High	Amperity has high confidence that records match, despite some profile data not matching.
Moderate	Amperity has moderate confidence that records match, due to weak or fuzzy matches between unique customer attributes, such as email, phone, or address.
Weak	Amperity lacks confidence, but if asked to guess, Amperity would assert these records do belong to the same individual, because they match on non-unique customer attributes, such as name, state, or ZIP code.
Non-match	Amperity has high confidence that these records do NOT match, because core profile data is in conflict.

The score assigned to matched records is the match type. Possible values: “scored”, “scored_transitive”, and “trivial_duplicate”. Records assigned a “scored” value are directly connected by deterministic or probabilistic matching. Records assigned a “scored_transitive” value are transitively connected.

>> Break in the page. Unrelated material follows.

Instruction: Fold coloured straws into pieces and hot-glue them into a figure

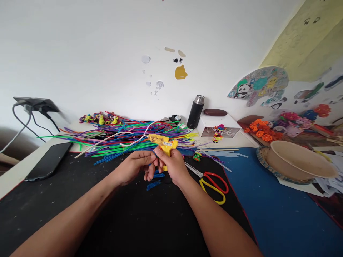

About scoring record pairs¶

Stitch uses the following scoring systems to determine how strongly two records are matched:

Rules-based scoring
Default model scoring

Rules-based scoring¶

Rules-based scoring relies on an ordered list of rules. Each rule defines a condition and an action to take when that condition is met. A condition is a set of criteria that determines if two records can match.

For example, rules for clustering records are similar to:

cluster records
  when values match for loyalty-id

cluster records
  when values approximately match for given-name
  and values approximately match for surname

and rules for separating records are similar to:

separate records
  when values differ for phone

separate records
  when values significantly differ for email

Identity resolution compares two records by starting at the top of the list of rules, and then stepping through the list of rules until a condition is met. When a condition is met the corresponding action is taken. Identity resolution stops comparing two records after the first action is taken, even if additional conditions could be met.

For example, two records with different names, addresses, and phone numbers. Both records have the exact same loyalty ID.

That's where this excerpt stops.